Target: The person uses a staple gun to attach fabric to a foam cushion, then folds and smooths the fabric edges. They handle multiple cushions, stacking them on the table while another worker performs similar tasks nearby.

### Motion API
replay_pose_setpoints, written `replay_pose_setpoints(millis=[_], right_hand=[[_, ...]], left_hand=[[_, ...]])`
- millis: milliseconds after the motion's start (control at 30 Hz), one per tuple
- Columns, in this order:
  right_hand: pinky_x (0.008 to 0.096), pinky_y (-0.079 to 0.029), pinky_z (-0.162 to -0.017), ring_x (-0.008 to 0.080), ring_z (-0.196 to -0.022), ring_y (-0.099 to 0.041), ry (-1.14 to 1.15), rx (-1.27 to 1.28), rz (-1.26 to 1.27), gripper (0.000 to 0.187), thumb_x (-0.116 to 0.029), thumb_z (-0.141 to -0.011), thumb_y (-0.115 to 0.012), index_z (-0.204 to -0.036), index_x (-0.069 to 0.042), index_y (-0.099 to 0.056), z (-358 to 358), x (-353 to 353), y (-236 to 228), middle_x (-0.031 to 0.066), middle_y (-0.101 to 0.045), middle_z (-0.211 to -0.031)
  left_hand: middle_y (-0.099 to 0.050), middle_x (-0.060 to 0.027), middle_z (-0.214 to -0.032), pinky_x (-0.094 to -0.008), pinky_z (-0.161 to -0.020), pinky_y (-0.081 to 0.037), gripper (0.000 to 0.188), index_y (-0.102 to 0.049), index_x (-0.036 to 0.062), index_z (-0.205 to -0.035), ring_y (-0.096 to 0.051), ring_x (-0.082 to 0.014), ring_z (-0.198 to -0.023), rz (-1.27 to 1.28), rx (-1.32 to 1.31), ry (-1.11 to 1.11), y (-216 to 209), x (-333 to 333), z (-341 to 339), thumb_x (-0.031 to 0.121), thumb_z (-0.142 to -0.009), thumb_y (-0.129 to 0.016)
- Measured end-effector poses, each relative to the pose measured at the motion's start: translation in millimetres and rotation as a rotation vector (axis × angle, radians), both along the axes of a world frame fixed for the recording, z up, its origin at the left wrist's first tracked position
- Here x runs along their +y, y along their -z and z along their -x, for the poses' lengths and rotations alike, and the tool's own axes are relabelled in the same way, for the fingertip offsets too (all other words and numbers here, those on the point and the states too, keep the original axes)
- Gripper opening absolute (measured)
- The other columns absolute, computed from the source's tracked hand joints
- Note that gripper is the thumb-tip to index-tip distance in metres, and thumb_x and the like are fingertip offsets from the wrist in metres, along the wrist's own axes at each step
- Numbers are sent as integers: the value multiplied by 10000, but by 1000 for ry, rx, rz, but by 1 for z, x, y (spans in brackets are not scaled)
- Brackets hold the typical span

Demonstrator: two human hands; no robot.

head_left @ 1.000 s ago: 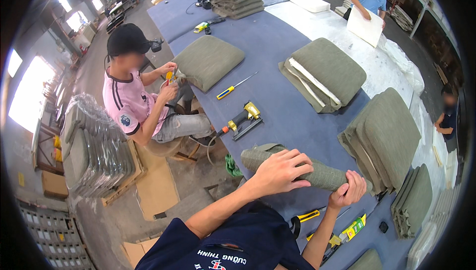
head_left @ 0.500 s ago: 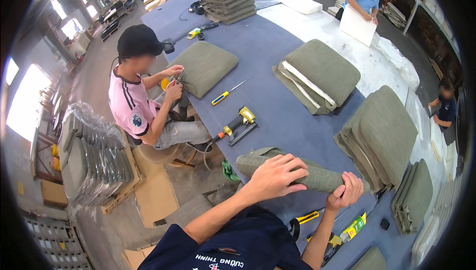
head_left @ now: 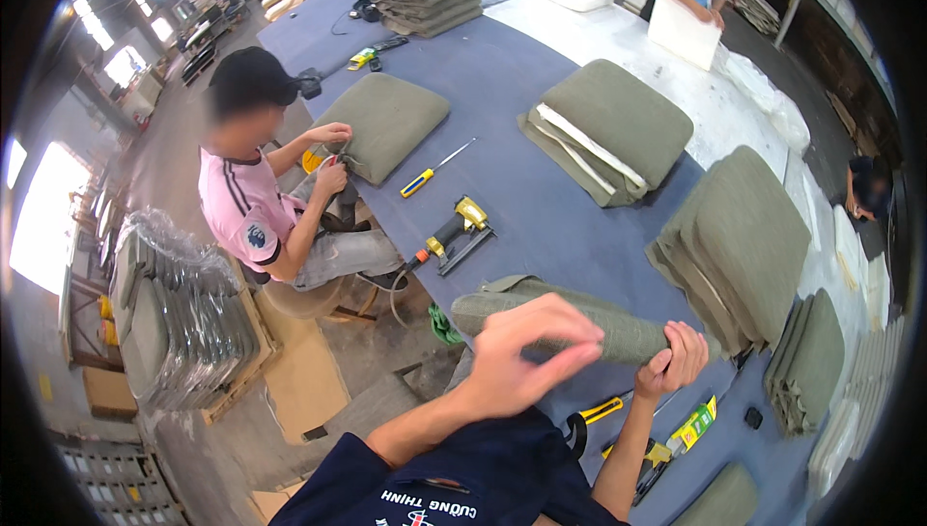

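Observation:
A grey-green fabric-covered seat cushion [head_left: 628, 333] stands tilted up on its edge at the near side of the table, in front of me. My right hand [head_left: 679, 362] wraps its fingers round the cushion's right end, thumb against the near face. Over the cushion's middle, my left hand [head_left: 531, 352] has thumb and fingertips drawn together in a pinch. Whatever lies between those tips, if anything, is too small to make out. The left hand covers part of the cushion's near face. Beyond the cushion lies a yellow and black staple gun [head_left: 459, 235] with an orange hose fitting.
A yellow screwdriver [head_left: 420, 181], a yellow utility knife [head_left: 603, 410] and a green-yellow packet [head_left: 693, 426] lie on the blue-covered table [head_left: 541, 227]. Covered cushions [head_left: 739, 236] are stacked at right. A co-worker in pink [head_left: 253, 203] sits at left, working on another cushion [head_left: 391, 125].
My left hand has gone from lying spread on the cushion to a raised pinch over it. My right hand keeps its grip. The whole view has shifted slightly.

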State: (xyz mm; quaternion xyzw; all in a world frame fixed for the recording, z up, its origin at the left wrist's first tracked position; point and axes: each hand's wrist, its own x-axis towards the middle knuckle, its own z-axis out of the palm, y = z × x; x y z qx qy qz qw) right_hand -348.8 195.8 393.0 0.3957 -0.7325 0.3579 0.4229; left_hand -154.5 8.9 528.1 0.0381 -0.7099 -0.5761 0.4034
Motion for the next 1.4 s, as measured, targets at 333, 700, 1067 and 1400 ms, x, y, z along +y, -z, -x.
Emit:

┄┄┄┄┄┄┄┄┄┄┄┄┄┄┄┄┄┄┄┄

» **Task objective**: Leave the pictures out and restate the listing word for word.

» **Solution to the problem**:
Target: The person uses a staple gun to attach fabric to a foam cushion, then folds and smooths the fabric edges. They handle multiple cushions, stacking them on the table while another worker performs similar tasks nearby.

### Motion API
replay_pose_setpoints, written `replay_pose_setpoints(millis=[_], right_hand=[[_, ...]], left_hand=[[_, ...]])`
- millis: milliseconds after the motion's start (control at 30 Hz), one per tuple
- Columns, in this order:
  right_hand: pinky_x (0.008 to 0.096), pinky_y (-0.079 to 0.029), pinky_z (-0.162 to -0.017), ring_x (-0.008 to 0.080), ring_z (-0.196 to -0.022), ring_y (-0.099 to 0.041), ry (-1.14 to 1.15), rx (-1.27 to 1.28), rz (-1.26 to 1.27), gripper (0.000 to 0.187), thumb_x (-0.116 to 0.029), thumb_z (-0.141 to -0.011), thumb_y (-0.115 to 0.012), index_z (-0.204 to -0.036), index_x (-0.069 to 0.042), index_y (-0.099 to 0.056), z (-358 to 358), x (-353 to 353), y (-236 to 228), middle_x (-0.031 to 0.066), middle_y (-0.101 to 0.045), middle_z (-0.211 to -0.031)
  left_hand: middle_y (-0.099 to 0.050), middle_x (-0.060 to 0.027), middle_z (-0.214 to -0.032), pinky_x (-0.094 to -0.008), pinky_z (-0.161 to -0.020), pinky_y (-0.081 to 0.037), gripper (0.000 to 0.188), index_y (-0.102 to 0.049), index_x (-0.036 to 0.062), index_z (-0.205 to -0.035), ring_y (-0.096 to 0.051), ring_x (-0.082 to 0.014), ring_z (-0.198 to -0.023), rz (-1.27 to 1.28), rx (-1.32 to 1.31), ry (-1.11 to 1.11), y (-216 to 209), x (-333 to 333), z (-341 to 339), thumb_x (-0.031 to 0.121), thumb_z (-0.142 to -0.009), thumb_y (-0.129 to 0.016)
- Measured end-effector poses, each relative to the pose measured at the motion's start: translation in millimetres and rotation as a rotation vector (axis × angle, radians), both along the axes of a world frame fixed for the recording, z up, its origin at the left wrist's first tracked position
- Here x runs along their +y, y along their -z and z along their -x, for the poses' lengths and rotations alike, and the tool's own axes are relabelled in the same way, for the fingertip offsets too (all other words and numbers here, those on the point and the states too, keep the original axes)
- Gripper opening absolute (measured)
- The other columns absolute, computed from the source's tracked hand joints
- Note that gripper is the thumb-tip to index-tip distance in metres, and thumb_x and the like are fingertip offsets from the wrist in metres, along the wrist's own axes at each step
- Numbers are sent as integers: the value multiplied by 10000, but by 1000 for ry, rx, rz, but by 1 for z, x, y (spans in brackets are not scaled)
- Brackets hold the typical span

Demonstrator: two human hands; no robot.

head_left @ 1.000 s ago: 
head_left @ 0.500 s ago: 
head_left @ now: 

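Observation:
A grey-green fabric-covered seat cushion [head_left: 628, 333] stands tilted up on its edge at the near side of the table, in front of me. My right hand [head_left: 679, 362] wraps its fingers round the cushion's right end, thumb against the near face. Over the cushion's middle, my left hand [head_left: 531, 352] has thumb and fingertips drawn together in a pinch. Whatever lies between those tips, if anything, is too small to make out. The left hand covers part of the cushion's near face. Beyond the cushion lies a yellow and black staple gun [head_left: 459, 235] with an orange hose fitting.
A yellow screwdriver [head_left: 420, 181], a yellow utility knife [head_left: 603, 410] and a green-yellow packet [head_left: 693, 426] lie on the blue-covered table [head_left: 541, 227]. Covered cushions [head_left: 739, 236] are stacked at right. A co-worker in pink [head_left: 253, 203] sits at left, working on another cushion [head_left: 391, 125].
My left hand has gone from lying spread on the cushion to a raised pinch over it. My right hand keeps its grip. The whole view has shifted slightly.
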
State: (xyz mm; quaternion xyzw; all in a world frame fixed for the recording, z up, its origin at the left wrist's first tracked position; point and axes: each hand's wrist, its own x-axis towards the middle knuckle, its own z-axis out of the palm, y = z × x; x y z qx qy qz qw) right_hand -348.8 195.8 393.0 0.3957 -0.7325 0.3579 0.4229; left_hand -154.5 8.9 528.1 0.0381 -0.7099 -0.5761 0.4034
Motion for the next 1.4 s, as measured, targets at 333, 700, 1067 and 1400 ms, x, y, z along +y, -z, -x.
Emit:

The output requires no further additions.